Myanmar is one of the few countries in ASEAN that shares a border with India. Due to this, India is one of the few countries that refugees can escape to. An influx of refugees into Mizoram and Manipur was expected when the coup first established itself, however it still remains a concern for the Indian government. India has signalled that illegal immigration from Myanmar is not welcome and the borders along Myanmar have been sealed.
India has retained good relations with Myanmar as fellow ASEAN members and had plans to establish the India-Myanmar-Thailand trilateral highway, however political instability could very well provide an obstacle for extending the highway into Vietnam.

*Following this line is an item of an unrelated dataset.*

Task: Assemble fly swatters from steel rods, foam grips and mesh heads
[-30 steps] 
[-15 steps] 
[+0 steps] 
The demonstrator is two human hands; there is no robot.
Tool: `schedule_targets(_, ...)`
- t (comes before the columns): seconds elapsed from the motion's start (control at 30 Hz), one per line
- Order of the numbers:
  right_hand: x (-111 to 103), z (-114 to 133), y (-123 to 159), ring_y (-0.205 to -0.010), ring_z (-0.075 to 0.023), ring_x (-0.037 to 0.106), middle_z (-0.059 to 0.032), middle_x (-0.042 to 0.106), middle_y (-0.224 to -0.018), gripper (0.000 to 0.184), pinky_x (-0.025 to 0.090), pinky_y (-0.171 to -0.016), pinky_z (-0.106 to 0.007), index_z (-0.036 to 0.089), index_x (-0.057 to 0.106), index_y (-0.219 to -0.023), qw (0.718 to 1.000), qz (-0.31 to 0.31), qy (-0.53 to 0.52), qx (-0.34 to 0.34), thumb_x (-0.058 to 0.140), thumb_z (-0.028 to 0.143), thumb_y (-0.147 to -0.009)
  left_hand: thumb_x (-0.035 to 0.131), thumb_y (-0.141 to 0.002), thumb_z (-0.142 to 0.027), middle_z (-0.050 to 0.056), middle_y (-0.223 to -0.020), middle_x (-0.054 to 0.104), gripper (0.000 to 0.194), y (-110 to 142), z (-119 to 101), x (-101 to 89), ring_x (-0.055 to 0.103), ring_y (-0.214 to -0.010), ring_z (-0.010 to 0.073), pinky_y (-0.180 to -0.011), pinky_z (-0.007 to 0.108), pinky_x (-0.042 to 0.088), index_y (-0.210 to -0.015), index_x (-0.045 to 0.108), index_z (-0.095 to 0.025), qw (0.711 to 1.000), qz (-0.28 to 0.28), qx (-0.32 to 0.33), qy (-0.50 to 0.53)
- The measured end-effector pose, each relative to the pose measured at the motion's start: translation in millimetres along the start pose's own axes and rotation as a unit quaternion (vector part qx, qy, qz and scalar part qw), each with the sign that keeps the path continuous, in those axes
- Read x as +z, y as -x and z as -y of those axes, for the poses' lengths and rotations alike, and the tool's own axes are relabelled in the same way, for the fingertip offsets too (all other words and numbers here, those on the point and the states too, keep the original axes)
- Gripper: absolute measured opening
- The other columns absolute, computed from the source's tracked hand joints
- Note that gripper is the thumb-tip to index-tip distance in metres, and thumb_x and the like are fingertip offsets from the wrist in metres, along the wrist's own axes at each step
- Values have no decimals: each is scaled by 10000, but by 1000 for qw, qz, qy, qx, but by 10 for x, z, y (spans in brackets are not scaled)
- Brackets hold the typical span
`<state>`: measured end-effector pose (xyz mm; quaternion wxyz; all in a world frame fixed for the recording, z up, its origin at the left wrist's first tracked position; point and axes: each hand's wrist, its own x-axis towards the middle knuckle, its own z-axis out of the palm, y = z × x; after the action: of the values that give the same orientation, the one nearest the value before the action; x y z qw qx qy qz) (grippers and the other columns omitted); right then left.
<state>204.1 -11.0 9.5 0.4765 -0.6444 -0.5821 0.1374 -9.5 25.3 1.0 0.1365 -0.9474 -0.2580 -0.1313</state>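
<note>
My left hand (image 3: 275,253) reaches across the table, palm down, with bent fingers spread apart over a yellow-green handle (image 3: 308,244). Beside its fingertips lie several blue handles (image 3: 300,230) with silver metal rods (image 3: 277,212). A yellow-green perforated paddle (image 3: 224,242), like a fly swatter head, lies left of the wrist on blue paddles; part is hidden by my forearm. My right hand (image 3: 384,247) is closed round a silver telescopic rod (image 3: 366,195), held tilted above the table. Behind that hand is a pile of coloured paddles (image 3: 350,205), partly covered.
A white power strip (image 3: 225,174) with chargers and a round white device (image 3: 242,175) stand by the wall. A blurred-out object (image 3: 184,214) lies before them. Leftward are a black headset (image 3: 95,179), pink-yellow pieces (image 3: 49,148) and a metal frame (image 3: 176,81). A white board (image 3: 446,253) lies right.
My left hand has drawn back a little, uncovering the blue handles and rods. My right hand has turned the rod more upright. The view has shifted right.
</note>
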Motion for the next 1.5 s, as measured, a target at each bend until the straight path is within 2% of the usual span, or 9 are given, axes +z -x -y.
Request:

A third concern for India is the international isolation that Myanmar will have to undergo. With western countries being largely critical of the coup and imposing sanctions, China’s influence on Myanmar would be allowed considerable growth. This could prove quite detrimental towards India’s own security, already having to share a border with Tibet, a state annexed by China.
India has to tread carefully in terms of their reaction to the coup, because the country has built tentatively good relations with both the military and the democratic government of Myanmar. Any questionable statements could lead to the Junta turning their attention to India’s eastern states that share Myanmar’s borders or break down all of the diplomatic efforts made over the last 25 years.
Other than sealing their borders, any actual reactions to the “government reshuffle” would have to be made after a period of observation. The political situation could escalate leading to a civil war, due to which India would be forced to deal with the following implications in the North eastern states.
India’s neutral and at best lukewarm response could, however, be its downfall. It continues engagement with the military forces in Myanmar could lead to a downgrade in credibility in the international community, because of the very clear commitment of crimes against humanity currently taking place. Another factor would be the hostility shown by dissenters against military rule within the country itself. Rebels have already made their distaste towards Chinese corporations and industries in Myanmar and have been eyeing the rest of the country’s allies that have not condemned the coup.
Whether condemnation or outright support, the political upheaval caused by Myanmar’s military forces, both internally and internationally seems to be set to continue for a while.
Aanchal Pannu is a student of International Relations. She is also a writer for The International Scholar. Her research interests lie in Security and Defense.